DIRECTIONS FOR THIS TASK: The output should hold exactly, and only, the lines from the line bearing "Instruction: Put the" through the last line of the listing below, and no pictures.

INFORMATION PROVIDED:
▬▬▬▬▬▬▬▬▬▬

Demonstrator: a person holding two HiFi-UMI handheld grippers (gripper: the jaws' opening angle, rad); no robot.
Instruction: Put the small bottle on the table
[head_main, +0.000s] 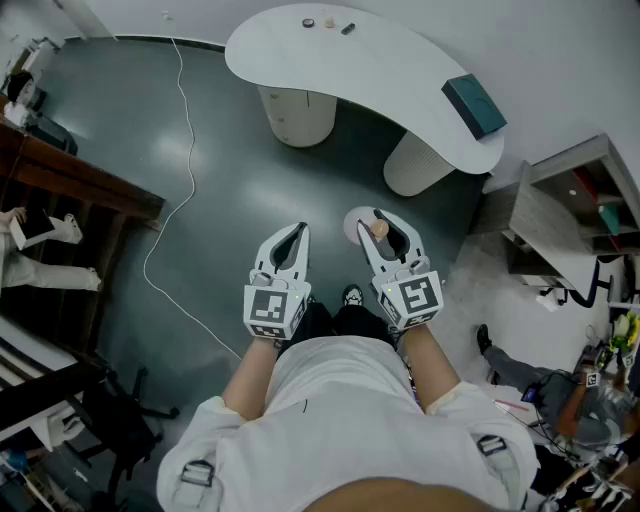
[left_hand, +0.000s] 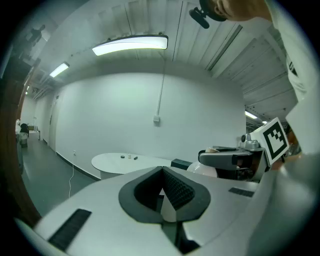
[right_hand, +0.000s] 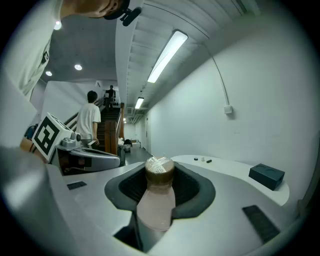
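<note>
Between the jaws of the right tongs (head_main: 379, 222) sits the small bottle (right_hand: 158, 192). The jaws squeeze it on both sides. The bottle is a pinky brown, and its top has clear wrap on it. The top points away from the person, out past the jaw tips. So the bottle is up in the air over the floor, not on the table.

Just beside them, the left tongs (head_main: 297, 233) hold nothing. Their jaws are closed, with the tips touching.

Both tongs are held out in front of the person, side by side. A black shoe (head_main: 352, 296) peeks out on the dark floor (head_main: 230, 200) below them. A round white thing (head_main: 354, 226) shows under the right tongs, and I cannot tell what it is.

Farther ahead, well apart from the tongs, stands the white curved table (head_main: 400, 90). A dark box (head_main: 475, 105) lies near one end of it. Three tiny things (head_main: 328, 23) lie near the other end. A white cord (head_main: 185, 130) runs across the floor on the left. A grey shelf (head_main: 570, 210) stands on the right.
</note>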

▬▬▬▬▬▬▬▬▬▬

EXERCISE OUTPUT:
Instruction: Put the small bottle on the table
[head_main, +0.000s] 
[left_hand, +0.000s] 
[right_hand, +0.000s] 
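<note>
Between the jaws of the right tongs (head_main: 379, 222) sits the small bottle (right_hand: 158, 192). The jaws squeeze it on both sides. The bottle is a pinky brown, and its top has clear wrap on it. The top points away from the person, out past the jaw tips. So the bottle is up in the air over the floor, not on the table.

Just beside them, the left tongs (head_main: 297, 233) hold nothing. Their jaws are closed, with the tips touching.

Both tongs are held out in front of the person, side by side. A black shoe (head_main: 352, 296) peeks out on the dark floor (head_main: 230, 200) below them. A round white thing (head_main: 354, 226) shows under the right tongs, and I cannot tell what it is.

Farther ahead, well apart from the tongs, stands the white curved table (head_main: 400, 90). A dark box (head_main: 475, 105) lies near one end of it. Three tiny things (head_main: 328, 23) lie near the other end. A white cord (head_main: 185, 130) runs across the floor on the left. A grey shelf (head_main: 570, 210) stands on the right.
</note>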

The response to the exercise is now finished.